- [Data for this exercise]:

>>>

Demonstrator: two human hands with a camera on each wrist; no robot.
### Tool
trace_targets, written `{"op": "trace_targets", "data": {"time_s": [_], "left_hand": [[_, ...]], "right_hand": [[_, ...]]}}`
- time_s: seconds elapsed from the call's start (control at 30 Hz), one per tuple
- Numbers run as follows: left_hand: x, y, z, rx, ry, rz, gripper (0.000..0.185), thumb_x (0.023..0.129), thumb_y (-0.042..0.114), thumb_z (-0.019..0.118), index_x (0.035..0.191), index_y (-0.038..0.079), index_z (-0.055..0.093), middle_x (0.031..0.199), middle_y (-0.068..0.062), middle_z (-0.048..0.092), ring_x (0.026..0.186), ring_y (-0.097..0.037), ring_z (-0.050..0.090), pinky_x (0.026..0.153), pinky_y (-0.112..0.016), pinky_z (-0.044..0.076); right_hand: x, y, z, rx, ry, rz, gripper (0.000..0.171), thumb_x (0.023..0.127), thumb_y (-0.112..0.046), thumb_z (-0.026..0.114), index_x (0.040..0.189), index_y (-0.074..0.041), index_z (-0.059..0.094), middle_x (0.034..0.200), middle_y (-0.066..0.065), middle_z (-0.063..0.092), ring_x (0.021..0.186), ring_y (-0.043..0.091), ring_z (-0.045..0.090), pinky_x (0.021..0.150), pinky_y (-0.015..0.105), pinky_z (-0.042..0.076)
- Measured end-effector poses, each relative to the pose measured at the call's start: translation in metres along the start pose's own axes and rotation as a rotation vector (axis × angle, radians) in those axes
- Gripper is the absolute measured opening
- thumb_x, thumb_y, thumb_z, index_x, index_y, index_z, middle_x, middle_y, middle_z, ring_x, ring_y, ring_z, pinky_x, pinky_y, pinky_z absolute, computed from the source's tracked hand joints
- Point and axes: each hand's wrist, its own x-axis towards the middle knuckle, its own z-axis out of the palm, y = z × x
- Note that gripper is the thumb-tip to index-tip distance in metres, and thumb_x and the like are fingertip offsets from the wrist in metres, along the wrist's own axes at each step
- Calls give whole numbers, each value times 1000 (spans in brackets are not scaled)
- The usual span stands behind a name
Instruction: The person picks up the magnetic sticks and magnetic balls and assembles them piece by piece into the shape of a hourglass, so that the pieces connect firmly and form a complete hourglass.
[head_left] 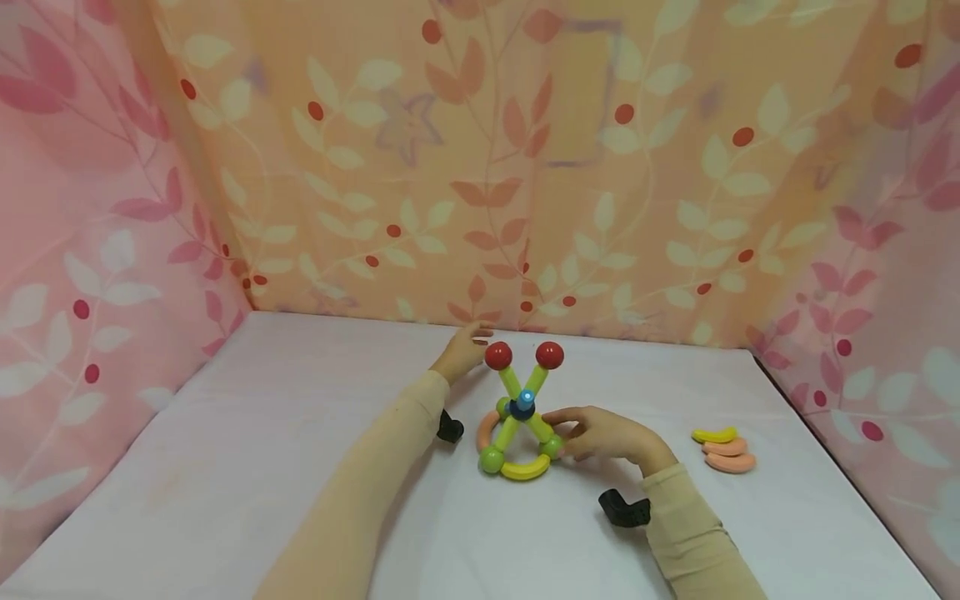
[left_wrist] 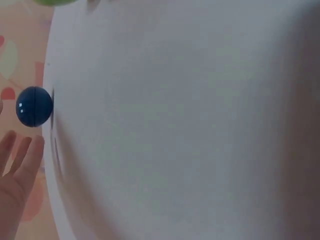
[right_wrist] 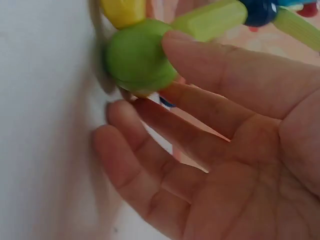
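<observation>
A ball-and-rod toy structure stands mid-table, with light green rods (head_left: 507,434) crossing at a dark blue ball (head_left: 517,410). Red balls (head_left: 498,356) top the upper rods, and green balls (head_left: 491,459) sit low, joined by yellow (head_left: 525,470) and orange (head_left: 485,431) curved rods. At the lower right corner, my right hand (head_left: 607,435) pinches a green ball (right_wrist: 140,56) between thumb and index finger; its other fingers are loosely bent. My left hand (head_left: 462,352) reaches to the far side, fingers extended beside another blue ball (left_wrist: 35,106), which the head view hides.
On the right of the white table (head_left: 225,467) lie loose curved pieces, one yellow (head_left: 715,435) and others orange (head_left: 730,463). Black devices (head_left: 625,508) show at both wrists. Patterned cloth (head_left: 360,183) walls the back and both sides.
</observation>
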Motion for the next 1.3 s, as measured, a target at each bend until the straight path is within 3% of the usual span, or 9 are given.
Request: {"op": "trace_targets", "data": {"time_s": [0.2, 0.3, 0.43, 0.6, 0.73, 0.83, 0.93, 1.1, 1.3], "left_hand": [[-1, -1, -3, 86, -48, -68, 55, 94, 13, 63, 147, 10, 47, 151, -17, 46, 135, -36, 49, 110, -49, 44], [-2, 3, -2, 230, -82, -44, 52, 95, 13, 64, 145, 15, 50, 150, -13, 49, 138, -34, 47, 115, -52, 38], [-6, 10, 1, 395, -136, 14, 35, 96, 8, 60, 131, 12, 63, 137, -9, 60, 133, -28, 50, 117, -48, 37], [-12, 15, 1, 451, -139, 32, 25, 93, 6, 65, 117, 7, 70, 119, -9, 68, 113, -22, 57, 110, -41, 44], [-18, 11, -6, 409, -128, 2, 29, 87, 9, 74, 116, 6, 70, 117, -10, 69, 101, -20, 59, 96, -36, 52], [-28, 4, -14, 375, -123, -11, 28, 86, 12, 76, 113, 6, 72, 117, -9, 70, 100, -19, 62, 87, -29, 55], [-43, -2, -22, 284, -95, -49, 29, 86, 14, 77, 114, 7, 71, 118, -9, 69, 104, -19, 64, 86, -27, 56], [-74, -5, -40, 61, -26, -76, 40, 88, 17, 75, 126, 8, 67, 122, -10, 69, 110, -23, 65, 94, -34, 55], [-110, 14, -58, -68, 41, -16, 44, 89, 25, 75, 130, 11, 64, 126, -8, 68, 117, -22, 63, 107, -42, 47]], "right_hand": [[1, 0, -1, 5, 24, -5, 47, 92, -19, 65, 137, -6, 58, 138, 16, 60, 117, 25, 59, 93, 39, 53], [6, -3, 1, 59, 61, -36, 47, 95, -18, 62, 140, -5, 55, 138, 18, 59, 118, 26, 60, 96, 40, 54], [11, -5, 4, 77, 39, -76, 47, 96, -19, 61, 140, -5, 54, 131, 18, 63, 117, 26, 62, 98, 42, 53], [9, -3, 5, -9, 54, -60, 46, 88, -20, 72, 132, -8, 62, 126, 15, 67, 116, 28, 63, 99, 49, 51], [6, -3, 3, -64, 91, 3, 44, 84, -21, 78, 125, -8, 68, 121, 11, 69, 111, 26, 62, 96, 50, 51], [4, -2, 3, -60, 94, 42, 43, 84, -21, 79, 123, -7, 69, 117, 10, 70, 106, 22, 63, 92, 45, 54], [1, -1, 4, -30, 93, 49, 44, 84, -20, 79, 124, -4, 68, 116, 10, 70, 100, 19, 63, 88, 39, 55], [-1, -1, 10, 7, 103, 29, 45, 85, -21, 77, 125, -2, 66, 109, 10, 68, 87, 16, 63, 80, 32, 55], [-3, -4, 20, 30, 121, 8, 45, 85, -21, 77, 124, 0, 66, 102, 11, 65, 79, 14, 63, 75, 29, 55]]}}
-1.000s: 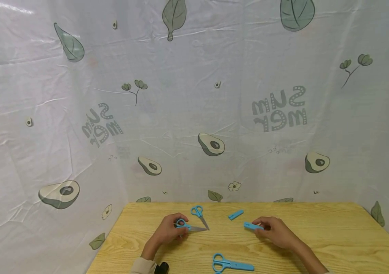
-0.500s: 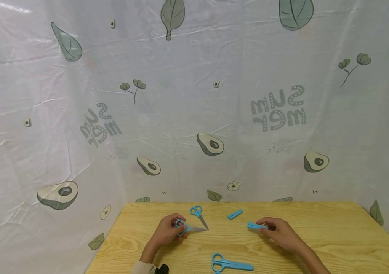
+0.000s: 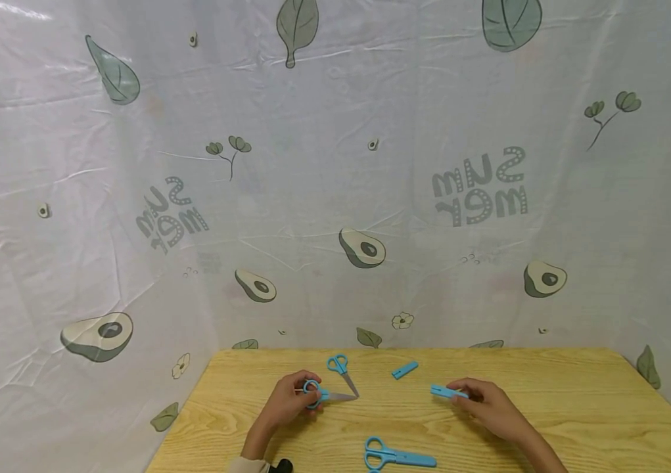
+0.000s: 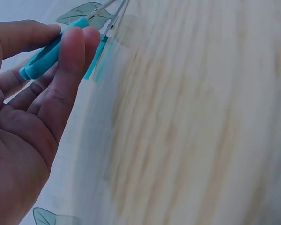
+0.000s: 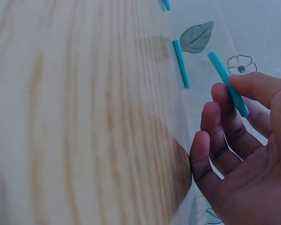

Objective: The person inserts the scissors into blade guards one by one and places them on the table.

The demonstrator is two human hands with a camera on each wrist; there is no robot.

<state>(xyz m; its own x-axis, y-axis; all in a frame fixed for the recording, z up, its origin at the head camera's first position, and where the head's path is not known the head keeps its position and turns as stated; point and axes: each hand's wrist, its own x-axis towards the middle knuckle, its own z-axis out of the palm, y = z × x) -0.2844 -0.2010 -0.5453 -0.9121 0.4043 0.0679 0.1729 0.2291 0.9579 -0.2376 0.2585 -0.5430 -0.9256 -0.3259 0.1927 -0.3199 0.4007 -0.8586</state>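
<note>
In the head view my left hand (image 3: 286, 398) pinches blue-handled scissors (image 3: 326, 395) by the handle, their bare blades pointing right. The left wrist view shows the same handle (image 4: 46, 56) between thumb and fingers. My right hand (image 3: 491, 405) holds a blue blade cover (image 3: 446, 391) between thumb and fingers, its free end toward the left. That cover (image 5: 227, 84) appears slim and edge-on in the right wrist view. Behind the left hand lies a second pair of scissors (image 3: 342, 373) with bare blades, close to the held tips. A second blade cover (image 3: 404, 370) lies at the back of the table.
A third pair of scissors (image 3: 399, 456), its blades covered, lies at the table's front. The wooden table (image 3: 578, 394) ends at a patterned sheet (image 3: 418, 197) hanging behind and at the sides. A black object (image 3: 281, 466) sits by the left sleeve.
My right hand has drawn slightly to the right with the blade cover. The left hand keeps its pinch on the scissors and has hardly moved.
</note>
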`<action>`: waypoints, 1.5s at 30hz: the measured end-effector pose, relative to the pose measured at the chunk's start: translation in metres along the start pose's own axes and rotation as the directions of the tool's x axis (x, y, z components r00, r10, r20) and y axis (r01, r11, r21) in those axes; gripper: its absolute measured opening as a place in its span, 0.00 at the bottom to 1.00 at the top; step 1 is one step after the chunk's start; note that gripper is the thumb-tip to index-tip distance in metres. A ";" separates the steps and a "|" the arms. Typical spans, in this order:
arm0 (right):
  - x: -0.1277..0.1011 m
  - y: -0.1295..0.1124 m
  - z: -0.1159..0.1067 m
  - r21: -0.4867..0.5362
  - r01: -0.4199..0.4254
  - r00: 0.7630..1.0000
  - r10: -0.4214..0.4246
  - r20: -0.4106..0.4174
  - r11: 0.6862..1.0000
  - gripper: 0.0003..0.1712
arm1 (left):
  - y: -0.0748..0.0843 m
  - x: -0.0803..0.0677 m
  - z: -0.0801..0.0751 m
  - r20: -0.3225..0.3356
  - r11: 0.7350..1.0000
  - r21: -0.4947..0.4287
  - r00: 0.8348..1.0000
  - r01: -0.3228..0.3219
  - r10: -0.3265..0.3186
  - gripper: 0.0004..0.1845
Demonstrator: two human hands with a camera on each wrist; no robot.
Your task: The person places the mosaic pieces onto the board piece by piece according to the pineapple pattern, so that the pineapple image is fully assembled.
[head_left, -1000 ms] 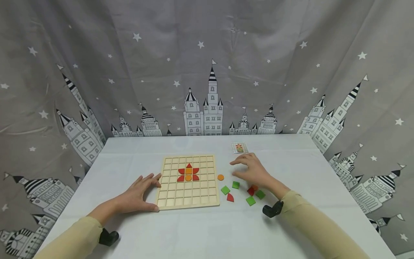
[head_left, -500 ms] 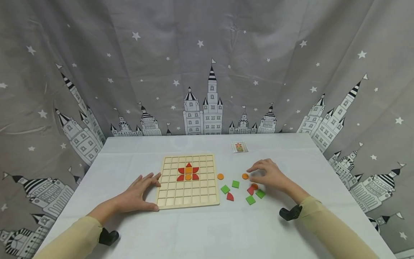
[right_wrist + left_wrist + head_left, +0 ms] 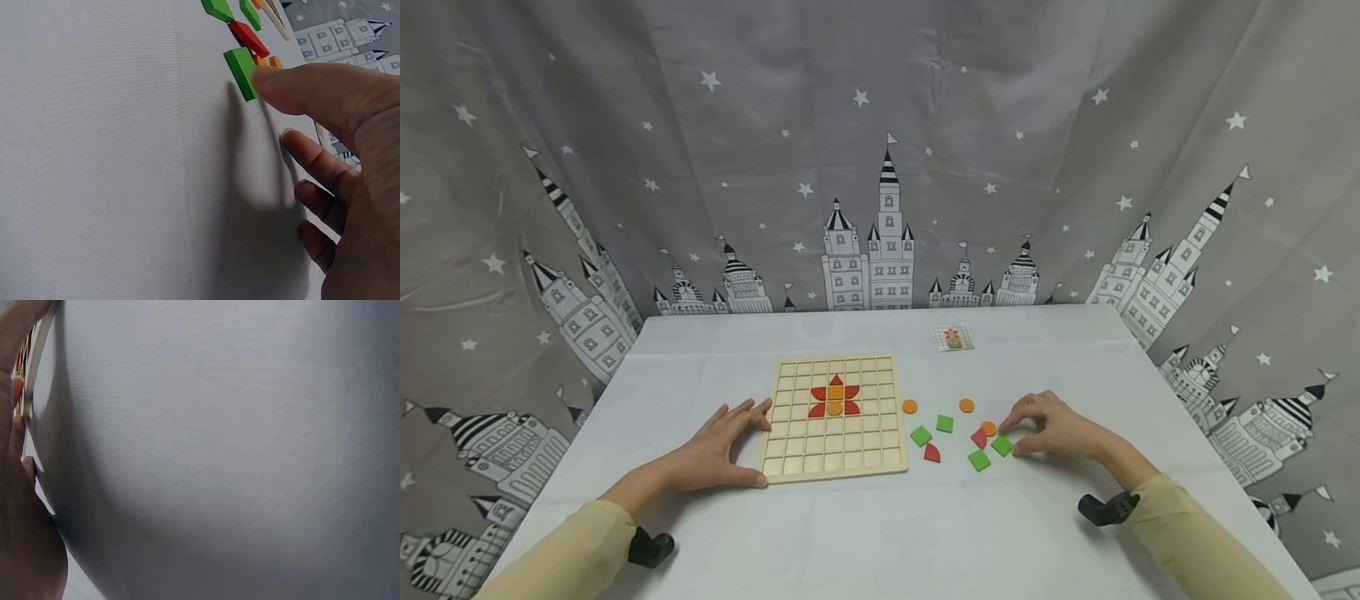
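Note:
In the head view, my left hand (image 3: 715, 454) rests at the left edge of a wooden grid board (image 3: 865, 461), fingers spread, thumb by its near corner. A flower shape of red pieces, an orange square and an orange disc (image 3: 835, 408) sits in the board's cells. My right hand (image 3: 1054, 429) is low over the table, thumb and forefinger parted around the corner of a green square tile (image 3: 1002, 446). The right wrist view shows the thumb (image 3: 294, 87) at that tile's edge, the other fingers loosely bent; the forefinger is hidden.
Right of the board lie more green squares (image 3: 979, 460), red quarter-circle pieces (image 3: 932, 452) and orange discs (image 3: 966, 406). Farther back is a small pattern card (image 3: 953, 337). A grey curtain (image 3: 730, 167) printed with castles stands behind the white table (image 3: 880, 533).
My right hand has moved right and nearer, away from an orange disc that now lies uncovered, and down to the green tile. My left hand has stayed at the board.

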State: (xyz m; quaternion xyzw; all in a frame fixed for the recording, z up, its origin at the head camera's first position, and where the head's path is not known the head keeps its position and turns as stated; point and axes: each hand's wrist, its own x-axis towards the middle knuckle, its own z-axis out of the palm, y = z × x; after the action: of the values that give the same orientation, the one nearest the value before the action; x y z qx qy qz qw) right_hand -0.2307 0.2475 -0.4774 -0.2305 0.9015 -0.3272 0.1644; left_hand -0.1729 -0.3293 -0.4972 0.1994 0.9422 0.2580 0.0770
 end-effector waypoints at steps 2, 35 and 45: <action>0.000 -0.001 0.001 -0.012 0.016 1.000 -0.017 -0.011 1.000 0.15 | 0.001 0.000 -0.001 -0.001 1.000 -0.008 1.000 0.000 0.000 0.44; -0.011 0.009 0.022 -0.092 0.038 0.985 -0.053 -0.165 0.995 0.12 | -0.002 0.001 0.000 0.002 1.000 0.000 1.000 -0.001 0.001 0.44; -0.013 0.006 0.029 -0.164 0.125 0.957 -0.163 -0.240 0.979 0.12 | -0.002 0.001 0.001 0.009 1.000 0.013 1.000 0.017 -0.018 0.44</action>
State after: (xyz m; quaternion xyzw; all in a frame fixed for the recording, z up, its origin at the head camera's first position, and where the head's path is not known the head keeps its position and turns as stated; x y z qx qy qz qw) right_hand -0.2082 0.2436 -0.5003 -0.2637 0.9175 -0.2977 0.0066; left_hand -0.1745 -0.3299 -0.4991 0.1928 0.9451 0.2504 0.0825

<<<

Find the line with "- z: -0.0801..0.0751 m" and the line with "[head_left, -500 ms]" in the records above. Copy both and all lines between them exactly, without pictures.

- [Answer space]:
  - z: -0.0801..0.0751 m
  - r20: -0.3225..0.3356
  - r11: 0.7350..1.0000
  - r21: -0.4947..0.4287
  - r00: 0.8348..1.0000
  - r01: -0.3228..0.3219
  - r10: -0.3265..0.3186
  - gripper: 0.0004..0.1845
Demonstrator: two human hands with a camera on each wrist; no robot.
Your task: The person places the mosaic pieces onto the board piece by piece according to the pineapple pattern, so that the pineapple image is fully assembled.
[head_left, -1000 ms] 
[head_left, -500 ms] 

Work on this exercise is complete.